_Provided material_:
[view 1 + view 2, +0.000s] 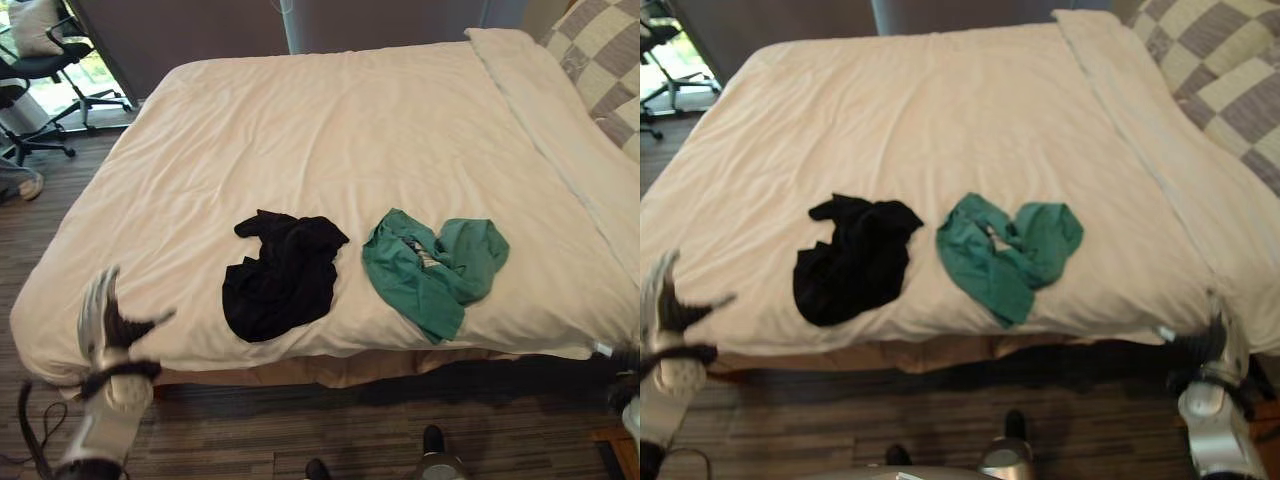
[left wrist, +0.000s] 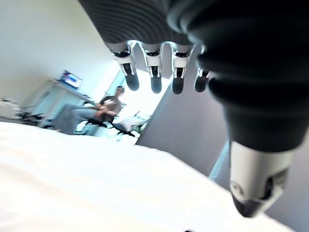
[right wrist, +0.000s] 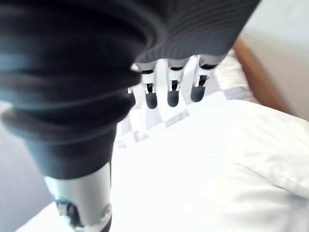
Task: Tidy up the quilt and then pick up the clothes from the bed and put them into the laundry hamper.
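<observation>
A cream quilt (image 1: pixel 340 130) lies spread flat over the bed. On its near part lie a crumpled black garment (image 1: pixel 280 275) and, to its right, a crumpled green garment (image 1: pixel 435 265). My left hand (image 1: pixel 108 325) is raised at the bed's near left corner, fingers straight, thumb apart, holding nothing; its fingertips (image 2: pixel 152 82) show over the quilt in the left wrist view. My right hand (image 1: pixel 1218 345) is at the near right edge of the bed, its fingers (image 3: pixel 171 94) straight and apart from the quilt (image 3: pixel 217 164).
Checked pillows (image 1: pixel 600 60) lie at the bed's far right. Office chairs (image 1: pixel 45 70) stand on the dark wood floor (image 1: pixel 260 430) at the far left. A person (image 2: pixel 104 108) sits far off in the left wrist view. A grey wall (image 1: pixel 200 30) stands behind the bed.
</observation>
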Robot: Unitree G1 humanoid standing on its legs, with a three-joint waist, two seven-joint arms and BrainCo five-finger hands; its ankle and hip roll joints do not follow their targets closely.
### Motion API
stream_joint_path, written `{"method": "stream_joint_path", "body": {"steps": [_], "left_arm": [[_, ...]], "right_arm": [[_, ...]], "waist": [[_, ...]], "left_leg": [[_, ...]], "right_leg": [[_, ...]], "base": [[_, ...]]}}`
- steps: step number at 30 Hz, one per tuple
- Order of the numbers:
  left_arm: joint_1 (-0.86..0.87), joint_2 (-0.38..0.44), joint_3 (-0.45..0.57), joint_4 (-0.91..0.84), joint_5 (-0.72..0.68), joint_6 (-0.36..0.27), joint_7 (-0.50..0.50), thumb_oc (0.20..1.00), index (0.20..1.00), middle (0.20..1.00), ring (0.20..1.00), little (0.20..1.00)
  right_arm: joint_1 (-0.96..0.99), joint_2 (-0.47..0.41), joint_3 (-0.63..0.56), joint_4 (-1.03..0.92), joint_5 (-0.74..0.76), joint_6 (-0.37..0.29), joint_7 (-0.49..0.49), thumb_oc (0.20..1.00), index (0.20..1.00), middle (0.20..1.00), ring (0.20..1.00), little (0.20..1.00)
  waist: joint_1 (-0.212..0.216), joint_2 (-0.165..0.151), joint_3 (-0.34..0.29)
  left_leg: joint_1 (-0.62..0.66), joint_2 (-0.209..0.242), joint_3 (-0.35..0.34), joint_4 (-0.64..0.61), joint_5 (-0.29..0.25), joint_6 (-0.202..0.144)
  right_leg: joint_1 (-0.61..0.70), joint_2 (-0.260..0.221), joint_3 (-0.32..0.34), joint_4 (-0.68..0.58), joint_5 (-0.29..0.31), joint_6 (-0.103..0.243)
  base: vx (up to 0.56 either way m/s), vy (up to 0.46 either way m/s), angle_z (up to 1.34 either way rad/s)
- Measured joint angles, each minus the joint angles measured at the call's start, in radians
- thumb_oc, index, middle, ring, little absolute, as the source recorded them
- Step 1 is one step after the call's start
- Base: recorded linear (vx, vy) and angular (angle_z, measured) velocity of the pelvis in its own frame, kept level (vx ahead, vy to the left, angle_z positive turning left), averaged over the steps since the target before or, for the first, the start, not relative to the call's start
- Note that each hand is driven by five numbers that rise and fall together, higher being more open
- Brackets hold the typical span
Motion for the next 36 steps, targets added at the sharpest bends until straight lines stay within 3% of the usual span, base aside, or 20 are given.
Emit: {"method": "stream_joint_path", "body": {"steps": [3,7,11,16,18,19,22,28,30,34,36], "left_arm": [[-0.061,-0.002,-0.033,-0.016,0.004,-0.015,-0.003,1.000,1.000,1.000,1.000,1.000],[-0.249,-0.010,-0.212,0.091,-0.001,0.000,-0.011,1.000,1.000,1.000,1.000,1.000],[-0.464,-0.066,-0.368,0.284,0.008,0.052,-0.019,1.000,1.000,1.000,1.000,1.000],[-0.591,-0.086,-0.472,0.515,0.020,0.104,-0.049,1.000,1.000,1.000,1.000,1.000],[-0.645,-0.097,-0.493,0.548,0.062,0.119,-0.043,0.520,0.520,0.520,0.520,0.520],[-0.678,-0.090,-0.509,0.565,0.099,0.121,-0.045,0.200,0.200,0.200,0.200,0.200],[-0.676,-0.098,-0.508,0.568,0.158,0.125,-0.050,0.200,0.200,0.200,0.200,0.200],[-0.645,-0.147,-0.458,0.578,0.171,0.122,-0.048,0.200,0.200,0.200,0.200,0.200],[-0.576,-0.157,-0.414,0.518,0.165,0.112,-0.048,0.200,0.200,0.200,0.200,0.200],[-0.443,-0.161,-0.364,0.385,0.120,0.055,-0.058,0.200,0.200,0.200,0.200,0.200],[-0.363,-0.184,-0.362,0.315,0.065,0.011,-0.094,0.200,0.200,0.200,0.200,0.200]], "right_arm": [[-0.078,-0.001,0.044,-0.039,-0.002,-0.012,-0.004,1.000,1.000,1.000,1.000,1.000],[-0.267,-0.019,0.242,-0.045,-0.025,-0.009,0.003,1.000,1.000,1.000,1.000,1.000],[-0.422,-0.004,0.322,-0.103,-0.034,-0.026,0.007,1.000,1.000,1.000,1.000,1.000],[-0.442,0.048,0.325,-0.160,0.085,-0.067,0.015,1.000,1.000,1.000,1.000,1.000],[-0.388,0.085,0.301,-0.210,0.170,-0.093,0.040,1.000,1.000,1.000,1.000,1.000],[-0.346,0.104,0.299,-0.254,0.211,-0.117,0.051,1.000,1.000,1.000,1.000,1.000],[-0.310,0.114,0.314,-0.267,0.252,-0.139,0.084,1.000,1.000,1.000,1.000,1.000],[-0.330,0.107,0.319,-0.318,0.240,-0.166,0.092,1.000,1.000,1.000,1.000,1.000],[-0.388,0.059,0.364,-0.315,0.191,-0.163,0.091,1.000,1.000,1.000,1.000,1.000],[-0.512,0.020,0.431,-0.257,0.107,-0.146,0.091,1.000,1.000,1.000,1.000,1.000],[-0.591,0.013,0.484,-0.160,0.081,-0.123,0.100,1.000,1.000,1.000,1.000,1.000]], "waist": [[-0.008,0.000,-0.004],[-0.008,0.006,0.012],[-0.006,0.022,0.148],[-0.042,0.053,0.247],[-0.048,0.073,0.271],[-0.051,0.102,0.291],[-0.060,0.127,0.294],[-0.061,0.117,0.295],[-0.057,0.107,0.290],[-0.037,0.091,0.282],[-0.006,0.092,0.265]], "left_leg": [[-0.002,0.002,0.011,0.000,0.011,-0.002],[-0.083,-0.008,0.024,0.007,0.047,0.018],[-0.138,-0.006,0.029,0.008,0.076,0.024],[-0.208,-0.008,0.052,0.007,0.082,0.023],[-0.236,-0.009,0.072,0.007,0.086,0.023],[-0.241,-0.013,0.077,0.006,0.085,0.023],[-0.237,-0.013,0.079,0.002,0.079,0.019],[-0.202,-0.008,0.073,0.000,0.065,0.008],[-0.182,-0.006,0.069,0.000,0.058,0.002],[-0.157,0.006,0.043,0.001,0.065,0.009],[-0.158,0.011,0.028,0.007,0.071,0.011]], "right_leg": [[-0.016,0.004,0.011,0.000,0.006,-0.007],[-0.109,0.003,0.030,0.005,0.039,-0.016],[-0.170,0.006,0.040,0.001,0.067,-0.023],[-0.256,0.006,0.065,0.001,0.088,-0.025],[-0.291,0.002,0.073,0.000,0.094,-0.028],[-0.299,0.001,0.075,0.000,0.096,-0.028],[-0.296,0.001,0.075,0.000,0.095,-0.027],[-0.262,0.005,0.074,0.000,0.089,-0.025],[-0.237,0.008,0.072,-0.001,0.088,-0.027],[-0.198,0.018,0.046,0.000,0.082,-0.039],[-0.184,0.019,0.022,0.000,0.076,-0.048]], "base": [[-0.09,-0.013,-0.13],[-0.21,-0.033,-0.08],[-0.14,-0.014,-0.04],[-0.04,0.020,-0.14],[0.01,0.039,-0.14],[0.02,0.018,-0.08],[0.03,-0.008,-0.06],[0.04,-0.041,-0.01],[0.04,-0.080,0.04],[0.02,-0.080,0.15],[0.01,-0.065,0.23]]}}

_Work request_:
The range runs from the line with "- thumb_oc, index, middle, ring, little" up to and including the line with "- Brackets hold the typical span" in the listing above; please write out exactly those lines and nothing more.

_Answer to this exercise_:
- thumb_oc, index, middle, ring, little absolute, as the source recorded them
- Step 1 is one step after the call's start
- Base: recorded linear (vx, vy) and angular (angle_z, measured) velocity of the pelvis in its own frame, kept level (vx ahead, vy to the left, angle_z positive turning left), averaged over the steps since the target before or, for the first, the start, not relative to the call's start
- Note that each hand is driven by five numbers that rise and fall together, higher being more open
- Brackets hold the typical span

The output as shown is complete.